Durkan on Friday also called for the state to reallocate vaccines to community health clinics that serve low-income communities of color, The Seattle Times reported. Her calls come amid rising concerns that the limited vaccine supply is not reaching people who are at higher risk than others.

“Not only are communities of color disproportionately impacted by COVID-19, many (Black, Indigenous and people of color) communities are hesitant to get the COVID-19 vaccine due to systemic racism perpetuated by government and the health care system,” Durkan said in a statement.

Tara Lee, executive communications director for Gov. Jay Inslee, said: “We appreciate Mayor Durkan’s commitment to prioritizing the most vulnerable,” adding that the state “is already moving in that direction — increasing doses to clinics and other places.”

The Seattle Times reported this week that three medical systems in the region — Providence Regional Medical Center, Overlake Medical Center & Clinics and EvergreenHealth — gave special access to major donors or foundation board members.

Hospital officials have said they were trying to fill vaccine appointments quickly or test software using familiar contacts. But two of the organizations acknowledged they erred by creating an appearance of favoritism toward wealthy or connected people.

Overlake Medical Center emailed about 110 donors who gave over $10,000 to the Eastside hospital system, informing them that vaccine slots were available that afternoon and in following days. On its public website, appointments were booked through March.

Overlake shut down online access to the invite-only clinic after Inslee’s staff called them.

“We thought that was the most efficient way to add slots,” said Tom DeBord, Overlake’s chief operating officer, adding that he understood why it was being perceived negatively, but that “it was never intended to be a donor event.”

Providence Regional Medical Center in Everett offered a Jan. 25 clinic for donors, board members and fundraising campaign volunteers. At the time, Providence expected to provide vaccination for the general public this week, but it didn’t receive enough supply, spokesperson Casey Calamusa said.

In a statement Providence said, “In retrospect we understand that in our haste to vaccinate people quickly — including certain members of our hospital community — we created the impression that some people are able to use their access to unfairly get a vaccination appointment.”

EvergreenHealth in Kirkland performed a test of its scheduling tool by sharing a link to vaccine appointments with some foundation board members and volunteers, in addition to partner organizations who serve older adults. EvergreenHealth spokeswoman Kay Taylor told The Associated Press in an email Friday that everyone they reached out to was eligible for a vaccine and that outreach included eight volunteer members of their foundation board.
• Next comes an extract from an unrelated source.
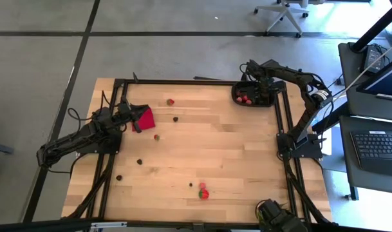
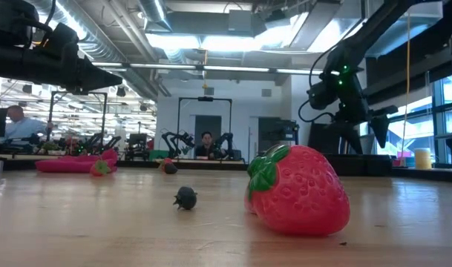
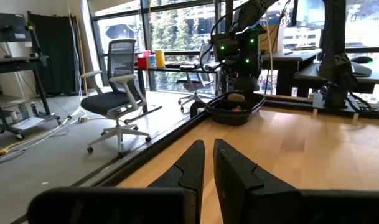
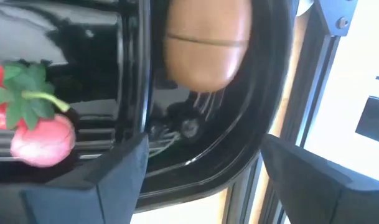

“EvergreenHealth’s commitment remains to effectively distribute vaccine to as many eligible members of our community as quickly as possible, while managing a challenging balance of limited supply and high demand,” Taylor said.

The state Department of Health has said racial equity would be a focus of its vaccination efforts and that it plans to add racial equity data to its vaccination dashboard soon.

According to a Kaiser Family Foundation report, 17 states were reporting such data as of Jan. 19. Among 13 of 16 states that had reported the distribution of vaccines by race and ethnicity, the share of vaccinations among white people was larger than that demographic’s proportion of coronavirus cases.